Give back each line below verbatim.
────────────────────────────────────────
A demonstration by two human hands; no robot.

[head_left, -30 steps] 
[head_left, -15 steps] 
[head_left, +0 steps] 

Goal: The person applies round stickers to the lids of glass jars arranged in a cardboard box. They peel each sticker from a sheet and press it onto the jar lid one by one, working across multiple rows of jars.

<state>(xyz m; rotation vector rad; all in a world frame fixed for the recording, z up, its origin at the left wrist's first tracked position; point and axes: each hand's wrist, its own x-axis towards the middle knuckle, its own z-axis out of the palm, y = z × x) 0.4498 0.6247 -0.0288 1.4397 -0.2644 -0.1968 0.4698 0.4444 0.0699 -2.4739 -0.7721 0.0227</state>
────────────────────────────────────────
* **Solution for this task**:
A demonstration by two human hands; no robot.

[head_left, -30 steps] 
[head_left, -15 steps] 
[head_left, +0 steps] 

Goal: The person applies round stickers to the lids of glass jars arranged in a cardboard box. They peel each sticker from a sheet and press it onto the jar lid one by one, working across multiple rows of jars.

<state>(xyz m; rotation vector rad; all in a world frame fixed for the recording, z up, its origin at the left wrist's first tracked position; point and axes: each hand's wrist, its own x-axis towards the middle knuckle, its own z-axis out of the palm, y = z × x) 0.4498 0.6247 -0.0288 1.4397 -0.2644 -0.1968 0.4698 0.4444 0.0699 -2.4739 -0.7721 0.0227</state>

No further answer will be given.